Silicon Valley: Rust Belt 2.0

Once the high-tech bastion of American innovative spirit and entrepreneurism, we forecast Silicon Valley will lose its status as the global center of technological transformation, no longer attracting the top tier of tech talent or leading new discoveries.

As with other cutting-edge leaders in commerce and industry that faded throughout history into obscurity as times and needs change, Silicon Valley is on trend to become the Rust Belt 2.0.

This is unlike the Industrial Revolution, when manufacturing centers blossomed in regions where natural resources, from coal mines to rapid waterways, augmented the rapid growth of brick-and-mortar factories producing steel, textiles and other products.

Indeed, today’s technology revolution needs no natural center of development.
Rust Belt cities from Bethlehem to Birmingham, and from St. Louis to Detroit, decayed when industries were no longer vital and their location and natural resources didn’t matter. But Silicon Valley’s bust will leave only empty office parks with little value.

TECH REVOLUTION IS DIFFERENT
During the Industrial Revolution, manufacturing ignited in areas where proximity to transportation ports or natural resources were needed for industries to thrive. Today, in the technology economy, advances and discoveries will emerge from startups in remote, obscure locales, as well as new tech centers worldwide.

This Rust Belt 2.0 trend – the technology revolution sweeping the globe – knows no geographic, economic, cultural or social boundaries. From the Bering Sea to sub-Saharan Africa, countries big and small are exploring, inventing and creating new technologies to fuel and shape the future’s tech-based economy.
And the trend, now in an early stage but evolving rapidly, will rob America of its status as the startup capital of the world.

In this new technology-driven frontier, “Ontrendpreneur” minds are free. No country owns them. No government can rule their capacity to imagine and create within the boundaries of their own thinking. It is an equal playing field worldwide.

THE MYTH OF EXCEPTIONALISM
Silicon Valley, like much of America, is stuck in an exceptionalism mindset. It thinks it knows it all, has it all and will always rule the technology kingdom. But countries across the globe, including China, the world’s second-largest economy, whose entrepreneurial, innovative spirit is revving up, will challenge Silicon Valley’s dominance.

For a generation and longer, Silicon Valley, nestled in the southern corner of the San Francisco Bay area, was the undisputed champion of high-tech, venture-capital-funded startups that grew into global tech giants. Apple, Google, Intel, Oracle Corporation and thousands of other tech giants have their roots and still do business in Silicon Valley.

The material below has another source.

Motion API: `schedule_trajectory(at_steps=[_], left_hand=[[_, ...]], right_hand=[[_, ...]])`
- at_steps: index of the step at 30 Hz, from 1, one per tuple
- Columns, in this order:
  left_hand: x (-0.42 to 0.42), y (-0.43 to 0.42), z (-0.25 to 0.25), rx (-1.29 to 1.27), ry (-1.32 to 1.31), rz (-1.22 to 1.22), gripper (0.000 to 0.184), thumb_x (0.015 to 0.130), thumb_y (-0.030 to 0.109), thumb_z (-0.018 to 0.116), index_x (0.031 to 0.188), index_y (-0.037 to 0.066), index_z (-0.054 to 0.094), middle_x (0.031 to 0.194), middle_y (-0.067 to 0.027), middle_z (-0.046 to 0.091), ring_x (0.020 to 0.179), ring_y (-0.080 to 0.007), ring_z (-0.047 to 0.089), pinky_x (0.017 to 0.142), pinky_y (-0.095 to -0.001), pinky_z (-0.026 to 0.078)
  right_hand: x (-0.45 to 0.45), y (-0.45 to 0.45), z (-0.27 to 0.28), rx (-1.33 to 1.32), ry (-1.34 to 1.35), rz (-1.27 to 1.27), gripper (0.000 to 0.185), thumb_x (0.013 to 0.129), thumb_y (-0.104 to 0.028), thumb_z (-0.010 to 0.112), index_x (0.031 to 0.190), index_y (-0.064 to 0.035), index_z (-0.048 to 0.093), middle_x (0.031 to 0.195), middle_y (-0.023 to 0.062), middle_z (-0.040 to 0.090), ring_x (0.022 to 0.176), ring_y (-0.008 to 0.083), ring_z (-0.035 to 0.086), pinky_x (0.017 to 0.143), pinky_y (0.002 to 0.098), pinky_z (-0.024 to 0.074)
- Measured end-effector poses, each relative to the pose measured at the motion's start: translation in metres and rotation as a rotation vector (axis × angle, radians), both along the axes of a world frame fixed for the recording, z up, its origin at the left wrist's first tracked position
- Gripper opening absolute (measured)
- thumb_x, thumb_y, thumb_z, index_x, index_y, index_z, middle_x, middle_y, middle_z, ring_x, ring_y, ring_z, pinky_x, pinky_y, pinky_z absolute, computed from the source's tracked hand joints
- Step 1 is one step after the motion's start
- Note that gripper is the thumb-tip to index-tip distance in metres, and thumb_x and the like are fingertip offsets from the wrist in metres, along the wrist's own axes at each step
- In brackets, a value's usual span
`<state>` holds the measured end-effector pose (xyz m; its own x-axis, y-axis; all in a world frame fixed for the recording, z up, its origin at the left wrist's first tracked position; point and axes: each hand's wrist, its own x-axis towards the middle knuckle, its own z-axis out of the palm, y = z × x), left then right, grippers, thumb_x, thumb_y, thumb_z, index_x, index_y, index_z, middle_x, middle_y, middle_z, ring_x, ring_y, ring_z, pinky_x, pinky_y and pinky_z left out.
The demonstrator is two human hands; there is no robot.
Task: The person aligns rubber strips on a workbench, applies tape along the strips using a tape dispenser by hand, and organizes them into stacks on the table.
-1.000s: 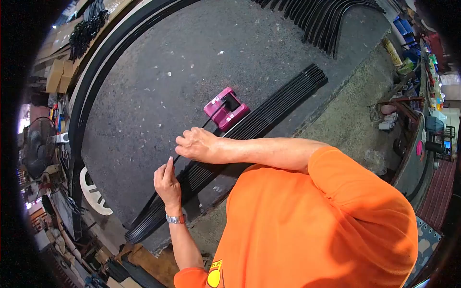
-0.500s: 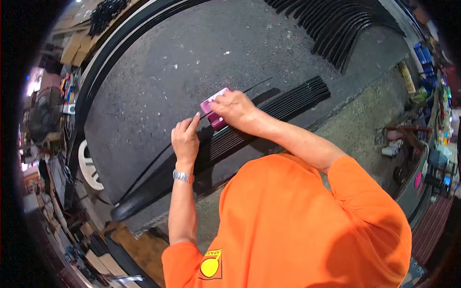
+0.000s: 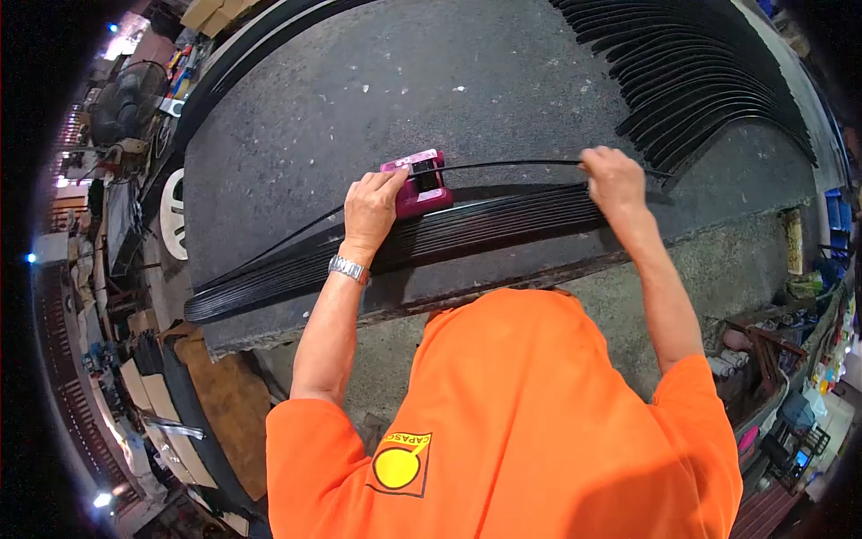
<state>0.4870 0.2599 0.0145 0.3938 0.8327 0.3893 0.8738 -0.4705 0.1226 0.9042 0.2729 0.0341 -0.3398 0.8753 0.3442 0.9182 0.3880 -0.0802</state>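
Tabletop [image 3: 296, 126]: dark, scuffed, flecked with pale specks. Pink block [image 3: 426, 206] sits left of the middle of the tabletop, nearer the near edge than the far edge, just beside the far side of a bundle of black strips [image 3: 512, 216]. Bundle lies lengthwise near the near edge; its rounded end is by the near left corner.

Single black strip [image 3: 512, 164] runs from that rounded end, under the left hand, across the pink block and on to the right, roughly level with the near edge.

Right hand [image 3: 612, 184]: fingers closed, pinching the strip well to the right of the block; a short length shows beyond the fist. Left hand [image 3: 375, 205]: fingers held together, fingertips at the left side of the block where the strip enters; cannot tell whether they grip the strip or only press there. Metal wristwatch [image 3: 348, 268] on left wrist.

Second batch of strips [image 3: 718, 85], curved and fanned out, covers the far right corner.
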Motion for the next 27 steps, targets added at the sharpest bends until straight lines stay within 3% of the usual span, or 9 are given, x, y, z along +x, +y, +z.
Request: schedule_trajectory(at_steps=[5, 10, 25, 27], left_hand=[[0.009, -0.002, 0.003, -0.016, 0.037, 0.043, 0.029, 0.087, 0.008, 0.066, 0.115, 0.014, 0.072, 0.102, -0.0023, 0.072, 0.092, -0.0219, 0.066, 0.078, -0.0377, 0.051], [0.011, -0.003, 0.003, -0.015, 0.068, 0.084, 0.022, 0.091, 0.014, 0.066, 0.112, 0.014, 0.073, 0.100, -0.0027, 0.073, 0.090, -0.0221, 0.067, 0.076, -0.0381, 0.051], [0.029, -0.003, 0.012, -0.038, 0.136, 0.150, 0.017, 0.091, 0.021, 0.068, 0.105, 0.012, 0.073, 0.094, -0.0054, 0.073, 0.085, -0.0263, 0.068, 0.074, -0.0408, 0.054], [0.031, -0.001, 0.013, -0.047, 0.142, 0.151, 0.018, 0.091, 0.021, 0.068, 0.105, 0.012, 0.073, 0.094, -0.0061, 0.073, 0.085, -0.0269, 0.068, 0.074, -0.0413, 0.054]], right_hand=[[0.087, -0.010, -0.002, 0.058, -0.019, -0.097, 0.007, 0.086, -0.015, 0.069, 0.089, -0.0131, 0.062, 0.083, 0.0055, 0.064, 0.081, 0.0272, 0.066, 0.068, 0.0412, 0.0547], [0.174, -0.025, 0.002, -0.056, -0.117, -0.299, 0.010, 0.094, -0.025, 0.062, 0.097, -0.0158, 0.063, 0.089, 0.0059, 0.065, 0.087, 0.0304, 0.066, 0.072, 0.0451, 0.0533], [0.442, -0.105, 0.015, -0.283, -0.300, -0.915, 0.019, 0.103, -0.031, 0.051, 0.109, -0.0155, 0.061, 0.107, 0.0125, 0.069, 0.099, 0.0392, 0.065, 0.076, 0.0509, 0.0504], [0.510, -0.129, -0.002, -0.148, -0.319, -0.877, 0.019, 0.103, -0.031, 0.051, 0.110, -0.0160, 0.061, 0.109, 0.0142, 0.069, 0.098, 0.0399, 0.065, 0.074, 0.0518, 0.0499]])
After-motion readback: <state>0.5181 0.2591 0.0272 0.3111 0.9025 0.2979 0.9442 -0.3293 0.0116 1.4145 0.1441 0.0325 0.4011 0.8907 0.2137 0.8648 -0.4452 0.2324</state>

But the Trends Research Institute forecasts America’s longstanding status as the world’s “startup” nation, and Silicon Valley’s significant role in helping sustain that position, will decline. America’s status as a world leader in innovation and its free-spirit mentality will diminish because of multi-nationalism and the mass consolidation of businesses in virtually every sector of the US economy. From drug stores to stationery stores, from media to entertainment, and throughout the retail landscape to the high-tech world, the merger/acquisition trend has consolidated the nation into a one-stop listening, thinking and shopping nation.
Silicon Valley has shown the world that technological innovation will drive this century’s economy. But now that it is well-fed, it’s losing its edge to hungrier locales – across the US and across the globe.

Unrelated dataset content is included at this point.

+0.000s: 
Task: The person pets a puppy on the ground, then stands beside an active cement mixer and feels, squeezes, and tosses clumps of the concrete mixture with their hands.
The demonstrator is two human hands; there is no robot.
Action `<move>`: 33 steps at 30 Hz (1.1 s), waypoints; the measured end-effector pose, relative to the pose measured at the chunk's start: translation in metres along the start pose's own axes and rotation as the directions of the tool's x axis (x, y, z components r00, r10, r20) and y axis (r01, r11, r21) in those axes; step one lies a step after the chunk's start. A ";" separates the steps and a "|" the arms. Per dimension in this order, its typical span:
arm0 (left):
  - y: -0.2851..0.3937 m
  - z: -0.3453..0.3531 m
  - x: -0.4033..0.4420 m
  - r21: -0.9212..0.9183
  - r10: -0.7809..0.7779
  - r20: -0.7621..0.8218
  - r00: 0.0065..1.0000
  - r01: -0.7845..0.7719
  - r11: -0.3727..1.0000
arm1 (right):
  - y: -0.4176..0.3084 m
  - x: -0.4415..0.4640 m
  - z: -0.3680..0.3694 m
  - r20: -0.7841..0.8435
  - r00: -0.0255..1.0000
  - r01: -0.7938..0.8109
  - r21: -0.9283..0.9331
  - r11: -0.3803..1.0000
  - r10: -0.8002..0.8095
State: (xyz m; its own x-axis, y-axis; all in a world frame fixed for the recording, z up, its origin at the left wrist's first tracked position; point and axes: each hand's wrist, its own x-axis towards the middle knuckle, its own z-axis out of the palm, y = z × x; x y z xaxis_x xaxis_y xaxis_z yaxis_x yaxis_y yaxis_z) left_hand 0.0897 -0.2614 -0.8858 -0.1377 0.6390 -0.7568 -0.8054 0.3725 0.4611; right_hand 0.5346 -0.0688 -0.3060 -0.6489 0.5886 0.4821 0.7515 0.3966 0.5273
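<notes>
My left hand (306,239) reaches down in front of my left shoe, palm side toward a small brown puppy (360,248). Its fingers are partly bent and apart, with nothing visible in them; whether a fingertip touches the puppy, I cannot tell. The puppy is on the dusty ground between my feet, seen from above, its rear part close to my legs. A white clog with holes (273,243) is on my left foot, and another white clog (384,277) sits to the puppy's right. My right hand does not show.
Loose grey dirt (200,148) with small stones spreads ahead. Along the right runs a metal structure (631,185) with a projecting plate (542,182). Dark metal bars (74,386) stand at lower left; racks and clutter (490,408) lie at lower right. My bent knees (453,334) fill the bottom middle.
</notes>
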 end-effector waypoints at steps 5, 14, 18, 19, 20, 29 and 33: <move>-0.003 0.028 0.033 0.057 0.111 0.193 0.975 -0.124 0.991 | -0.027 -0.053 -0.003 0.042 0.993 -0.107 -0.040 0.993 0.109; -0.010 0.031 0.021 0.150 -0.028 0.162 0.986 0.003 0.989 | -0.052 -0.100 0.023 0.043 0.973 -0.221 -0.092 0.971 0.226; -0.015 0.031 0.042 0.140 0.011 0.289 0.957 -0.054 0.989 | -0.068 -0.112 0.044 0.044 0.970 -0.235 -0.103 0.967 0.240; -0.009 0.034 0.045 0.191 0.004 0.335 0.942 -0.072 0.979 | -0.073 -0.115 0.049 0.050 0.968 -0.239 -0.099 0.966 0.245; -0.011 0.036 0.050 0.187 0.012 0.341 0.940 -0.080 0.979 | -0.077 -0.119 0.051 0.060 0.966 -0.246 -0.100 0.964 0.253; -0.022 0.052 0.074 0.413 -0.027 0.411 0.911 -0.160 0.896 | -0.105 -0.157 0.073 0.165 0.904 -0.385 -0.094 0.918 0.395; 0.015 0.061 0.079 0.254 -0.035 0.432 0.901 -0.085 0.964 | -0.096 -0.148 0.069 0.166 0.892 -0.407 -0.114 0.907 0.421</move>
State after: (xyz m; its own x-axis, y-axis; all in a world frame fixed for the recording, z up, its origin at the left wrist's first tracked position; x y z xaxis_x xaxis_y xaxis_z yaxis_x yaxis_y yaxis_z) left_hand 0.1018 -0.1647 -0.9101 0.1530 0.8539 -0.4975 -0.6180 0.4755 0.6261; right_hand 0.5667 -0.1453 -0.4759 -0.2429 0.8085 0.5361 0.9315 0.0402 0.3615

Moreover, new technology means new discoveries don’t need a lab and don’t need to be produced in surroundings where like-minded tech innovators are within handshake distance.

Virtual reality, augmented reality, artificial intelligence, deep learning and ever-faster, smaller and more mobile and chip technology have erased the central-office necessity in new-technology development.

Unlike the Industrial Revolution of more than a century ago, the technology boom needs no center, no home office. And that represents a seismic shift in not only Silicon Valley’s, but America’s, legacy of creating centers of innovation.
Today, flourishing technology hubs outside of Silicon Valley help define America’s imprint on the global technology landscape. And what’s happening in the states is also trending worldwide.

In fact, on a global scale, America’s footprint in this dominant arena is shrinking.
Here’s a look at the new technology frontier, in the US and around the world.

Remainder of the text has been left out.